> **WHAT IS REQUIRED**: Set down, exactly as written, every line from the one containing "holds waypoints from" through the end of the listing.

> **INFORMATION SHOWN**:
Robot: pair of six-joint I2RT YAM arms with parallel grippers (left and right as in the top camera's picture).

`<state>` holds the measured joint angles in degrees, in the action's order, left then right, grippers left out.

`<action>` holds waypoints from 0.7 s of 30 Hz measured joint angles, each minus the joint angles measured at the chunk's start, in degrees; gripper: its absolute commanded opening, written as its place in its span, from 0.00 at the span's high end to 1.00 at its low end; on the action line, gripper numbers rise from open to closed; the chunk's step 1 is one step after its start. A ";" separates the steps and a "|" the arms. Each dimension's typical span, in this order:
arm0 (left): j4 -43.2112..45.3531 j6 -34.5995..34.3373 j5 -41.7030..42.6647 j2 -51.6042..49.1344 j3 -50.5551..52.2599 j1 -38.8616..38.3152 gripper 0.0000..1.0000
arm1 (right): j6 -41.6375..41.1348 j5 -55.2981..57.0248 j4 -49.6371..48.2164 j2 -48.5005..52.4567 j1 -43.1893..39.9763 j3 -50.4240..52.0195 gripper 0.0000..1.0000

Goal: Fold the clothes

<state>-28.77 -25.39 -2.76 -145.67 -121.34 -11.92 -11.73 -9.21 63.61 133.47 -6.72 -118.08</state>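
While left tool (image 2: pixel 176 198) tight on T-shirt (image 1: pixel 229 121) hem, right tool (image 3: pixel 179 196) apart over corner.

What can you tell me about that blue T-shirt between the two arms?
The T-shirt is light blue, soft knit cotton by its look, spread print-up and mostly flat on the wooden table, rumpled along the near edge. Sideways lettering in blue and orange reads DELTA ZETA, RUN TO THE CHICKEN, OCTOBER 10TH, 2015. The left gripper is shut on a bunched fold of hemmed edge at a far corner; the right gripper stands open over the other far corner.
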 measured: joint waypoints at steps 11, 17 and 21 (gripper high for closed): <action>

> **SOLUTION TO THIS EXERCISE**:
`<action>` holds waypoints from 0.7 s of 30 Hz measured joint angles, each minus the joint angles measured at the chunk's start, in degrees; gripper: its absolute commanded opening, written as its place in its span, from 0.00 at the span's high end to 1.00 at its low end; on the action line, gripper numbers rise from open to closed; the chunk's step 1 is one step after its start. A ";" separates the steps and a "|" the arms. Each dimension's typical span, in this order:
arm0 (left): j4 -43.2112..45.3531 j6 -34.5995..34.3373 j5 -41.7030..42.6647 j2 -51.6042..49.1344 j3 -50.5551..52.2599 j1 -38.8616..38.3152 gripper 0.0000..1.0000
arm1 (right): j6 -41.6375..41.1348 j5 -55.2981..57.0248 j4 -49.6371..48.2164 j2 -48.5005..52.4567 j1 -43.1893..39.9763 j3 -50.4240..52.0195 gripper 0.0000..1.0000

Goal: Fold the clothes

<state>-28.77 -25.39 -2.76 -145.67 -121.34 -11.92 -11.73 -9.21 63.61 133.47 -6.72 -118.08</state>
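While left tool (image 2: pixel 176 198) tight on T-shirt (image 1: pixel 229 121) hem, right tool (image 3: pixel 179 196) apart over corner.

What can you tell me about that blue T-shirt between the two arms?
The T-shirt is light blue, soft knit cotton by its look, spread print-up and mostly flat on the wooden table, rumpled along the near edge. Sideways lettering in blue and orange reads DELTA ZETA, RUN TO THE CHICKEN, OCTOBER 10TH, 2015. The left gripper is shut on a bunched fold of hemmed edge at a far corner; the right gripper stands open over the other far corner.
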 measured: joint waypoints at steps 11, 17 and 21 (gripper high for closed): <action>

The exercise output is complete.